Parallèlement, les industries de la dentelle, de l’orfèvrerie et de la céramique sont en expansion. L’état décide d’assainir les marais, et, alors qu’en 1587 nait la première banque publique (Banco della Piazza), on confie à Sansovino l’aménagement de la place Saint-Marc.

Au début du 17ème siècle, la peste frappe à nouveau la ville, qui perd cette fois un quart de ses habitants. C’est après la fin de cette épidémie que l’église Santa Maria della Saluta est bâtie en remerciement à la Vierge.

Fin de la République

Après la perte de la Crète en 1669, Venise essaie de conserver son indépendance et reste neutre dans la guerre de Succession d’Espagne, puis se fait reprendre la Morée par les Turcs, et son territoire se rétrécit progressivement.
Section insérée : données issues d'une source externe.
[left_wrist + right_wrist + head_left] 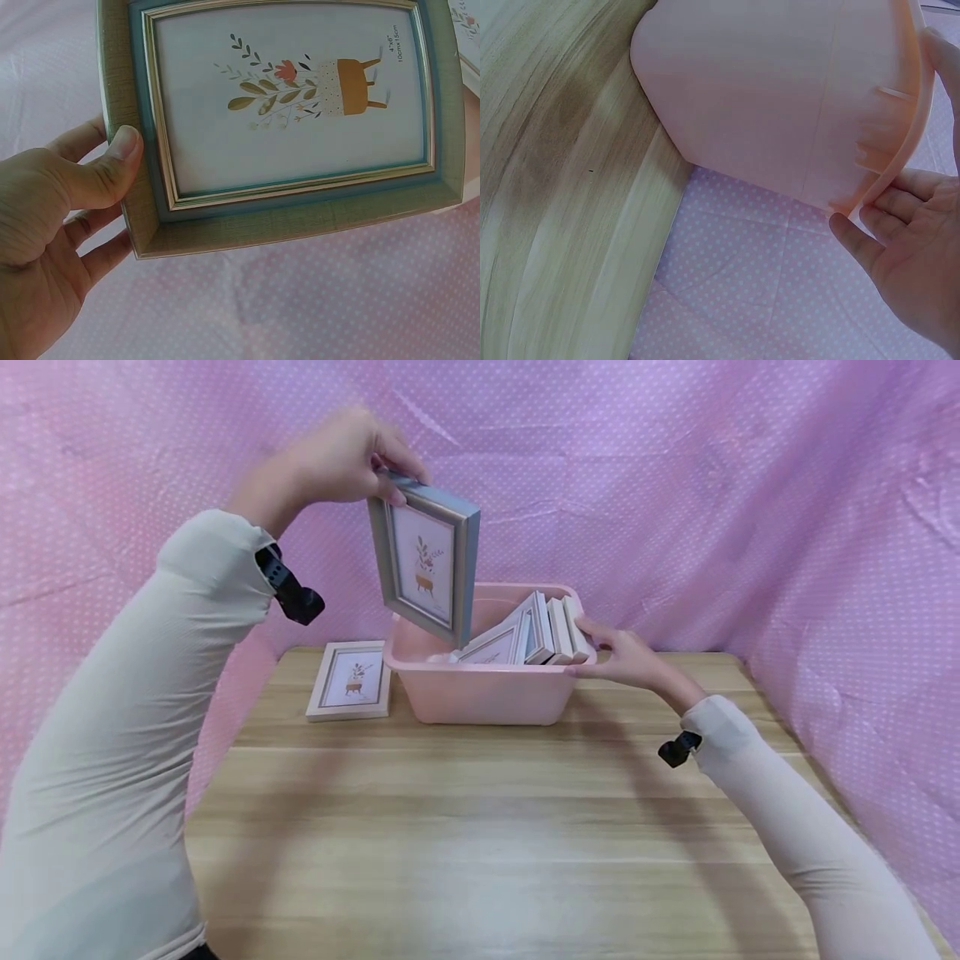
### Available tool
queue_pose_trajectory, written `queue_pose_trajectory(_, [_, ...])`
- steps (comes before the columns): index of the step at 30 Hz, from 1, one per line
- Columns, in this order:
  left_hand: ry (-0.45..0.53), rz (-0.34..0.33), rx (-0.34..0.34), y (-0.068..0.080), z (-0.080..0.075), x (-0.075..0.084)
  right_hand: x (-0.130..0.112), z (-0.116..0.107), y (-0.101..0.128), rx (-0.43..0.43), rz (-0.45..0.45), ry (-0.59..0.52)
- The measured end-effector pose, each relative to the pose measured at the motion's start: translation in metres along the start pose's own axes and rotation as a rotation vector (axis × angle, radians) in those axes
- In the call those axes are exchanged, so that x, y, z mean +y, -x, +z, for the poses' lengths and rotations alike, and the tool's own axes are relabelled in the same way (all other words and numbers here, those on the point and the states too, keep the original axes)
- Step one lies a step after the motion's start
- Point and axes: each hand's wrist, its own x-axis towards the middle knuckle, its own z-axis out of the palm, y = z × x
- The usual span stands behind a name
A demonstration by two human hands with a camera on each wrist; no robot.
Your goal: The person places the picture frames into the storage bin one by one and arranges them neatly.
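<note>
In the head view my left hand [341,458] holds a grey-blue picture frame [425,560] by its top edge, raised above the pink plastic bin [487,695]. The left wrist view shows the thumb on the front of its border and fingers behind; a potted-plant print fills the middle. My right hand [632,660] grips the bin's right rim, and in the right wrist view its fingers [900,202] curl over that rim. Several more picture frames [538,631] lean inside the bin at the right, their lower parts hidden by its front wall.
A cream picture frame [384,700] lies face up on the wooden table [465,827], just left of the bin. Pink dotted cloth [660,510] hangs behind and along the sides of the table.
</note>
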Motion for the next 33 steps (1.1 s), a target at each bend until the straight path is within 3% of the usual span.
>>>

La décadence de la Sérénissime se manifeste aussi dans la crise du commerce maritime, de l’industrie et de l’agriculture, ce qui ne l’empêche pas de vivre dans une ambiance de fête et d’accueillir toujours plus d’étrangers, qui d’ailleurs représentent une ressource économique non négligeable.
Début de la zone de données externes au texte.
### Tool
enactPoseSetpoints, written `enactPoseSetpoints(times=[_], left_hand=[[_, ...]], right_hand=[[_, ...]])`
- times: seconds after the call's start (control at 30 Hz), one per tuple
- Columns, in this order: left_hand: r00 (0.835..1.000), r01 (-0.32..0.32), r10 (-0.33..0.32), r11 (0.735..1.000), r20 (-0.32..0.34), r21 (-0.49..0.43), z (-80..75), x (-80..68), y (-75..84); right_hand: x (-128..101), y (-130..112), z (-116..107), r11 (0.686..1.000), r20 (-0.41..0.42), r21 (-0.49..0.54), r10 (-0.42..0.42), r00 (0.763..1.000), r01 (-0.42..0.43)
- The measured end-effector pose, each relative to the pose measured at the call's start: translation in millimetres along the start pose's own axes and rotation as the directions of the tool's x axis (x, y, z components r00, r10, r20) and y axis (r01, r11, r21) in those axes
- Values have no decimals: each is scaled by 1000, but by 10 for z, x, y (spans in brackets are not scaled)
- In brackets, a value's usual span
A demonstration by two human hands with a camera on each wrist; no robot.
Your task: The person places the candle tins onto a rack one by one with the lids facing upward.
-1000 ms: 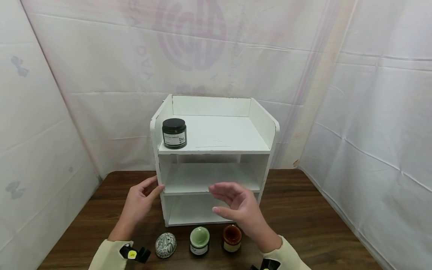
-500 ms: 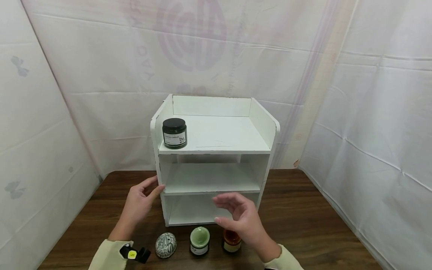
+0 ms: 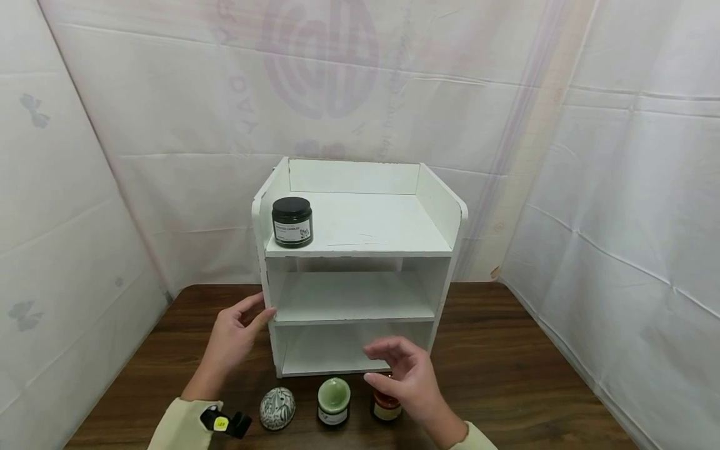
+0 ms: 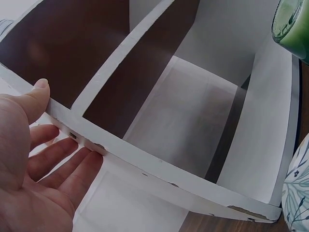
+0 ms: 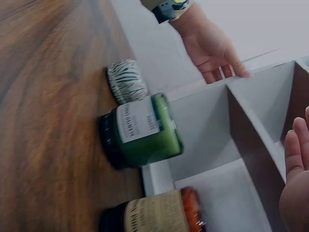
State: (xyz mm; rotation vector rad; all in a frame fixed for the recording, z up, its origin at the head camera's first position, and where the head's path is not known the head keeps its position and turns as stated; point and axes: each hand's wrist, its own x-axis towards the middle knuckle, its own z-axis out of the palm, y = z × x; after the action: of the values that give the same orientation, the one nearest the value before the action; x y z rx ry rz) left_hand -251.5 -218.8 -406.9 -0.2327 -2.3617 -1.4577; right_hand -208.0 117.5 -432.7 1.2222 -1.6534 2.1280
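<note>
A white wooden shelf unit [image 3: 360, 253] stands on the table. My left hand [image 3: 232, 334] holds its left side panel, thumb on the front edge and fingers along the outer face. A black-lidded candle jar [image 3: 292, 223] is on the top board at the left. My right hand [image 3: 407, 379] hovers above and partly in front of an amber glass jar [image 3: 387, 411], with fingers and thumb spread apart and nothing between them. Beside that jar stands a green glass jar [image 3: 333, 403], its dark lid end on the table. A patterned, rounded tin [image 3: 277, 409] is farther left.
The dark wooden table [image 3: 500, 356] extends to both sides of the shelf. White sheets [image 3: 185, 187] enclose the space at the back, left and right. Bare boards show on the middle shelf [image 3: 354, 297] and the bottom shelf [image 3: 326, 350].
My right hand has come down from in front of the lower shelves toward the amber jar, now covering part of it. My left hand has stayed on the side panel.
</note>
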Motion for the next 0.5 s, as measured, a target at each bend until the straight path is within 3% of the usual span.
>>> enactPoseSetpoints(times=[0.17, 0.5], left_hand=[[1000, 1, -1, 1000, 4, -15, -2, -6, 2], [1000, 16, -16, 1000, 13, -5, -2, -7, -7]], right_hand=[[-62, 71, -38, 1000, -4, -5, -5, 1000, 5], [-212, 144, -120, 996, -30, 4, 92, 995, -92]])
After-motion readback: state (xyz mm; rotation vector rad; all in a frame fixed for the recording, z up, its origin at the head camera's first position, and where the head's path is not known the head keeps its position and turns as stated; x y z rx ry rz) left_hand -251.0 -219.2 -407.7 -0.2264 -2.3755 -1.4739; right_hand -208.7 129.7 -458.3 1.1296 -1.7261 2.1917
Le coup de grâce sera l’attaque par Napoléon Bonaparte, en 1797, qui entraine l’abdication du doge et la suspension du Sénat et du Conseil des Dix. Le 18 octobre, c’est la signature du traité de Campoformio, qui stipule que la France et l’Autriche se partagent les territoires de Venise. A la France, reviennent la côte d’Albanie et les îles de la mer ionienne, et les français s’emparent du tableau de Véronèse « Les noces de Cana » et du quadrige des chevaux de bronze de Saint-Marc.

C’est la fin de la république.

Venise après la république

La décadence ne fait que s’accentuer au long des années qui suivent. Une fois Venise annexée au royaume d’Italie, les richesses de la ville sont pillées, des quartiers entiers sont détruits ainsi que soixante-douze églises. Après la chute de Napoléon, la Vénétie est rattaché à l’empire autrichien, mais la ville offre un visage exsangue avec son port déserté. Puis, dès 1839, la construction des digues, et celle du pont ferroviaire entre Venise et Mestre, apporte un véritable coup de pouce à la situation économique. Puis, de nouveaux conflits éclatent pendant les mouvements révolutionnaires de 1847-1849, qui tentent de promouvoir une nouvelle république, mais sont réprimés violemment. La domination autrichienne se maintiendra jusqu’en 1866, et Venise est alors rattaché au royaume d’Italie, avec l’accord des vénitiens.

Au moment de la première guerre mondiale, la guerre entre l’ Italie et l’Autriche-Hongrie se déroule essentiellement sur les territoires vénitiens, et les destructions dévastatrices touchent autant les récoltes et les bêtes que les humains. La terre est anéantie pour plusieurs années.
D’autres catastrophes touchent Venise au début de ce nouveau siècle : écroulement du campanile de Saint-Marc en 1902, inondations en 1916, occupation par les nazis après la chute de Mussolini.

Dans la seconde moitié du 20ème siècle, le tourisme se développe, en même temps que la lagune s’industrialise, et les Vénitiens commencent à réaliser que leur cité est en danger : pollution atmosphérique pour les monuments, pollution de l’eau pour la faune, qui s’ajoutent à la crainte de la montée des eaux, suite à la terrible inondation de 1966 qui fait disparaitre la place Saint-Marc sous deux mètres d’eau.

Mais Venise continue de lutter : son prestige culturel est intact, elle est le siège de la Biennale d’art et de la Mostra, son carnaval est célèbre dans le monde entier, et sa fragilité de ville dont le destin est peut-être de sombrer sous les eaux participe de son mythe, qui en fait aux yeux de tous une cité de légende.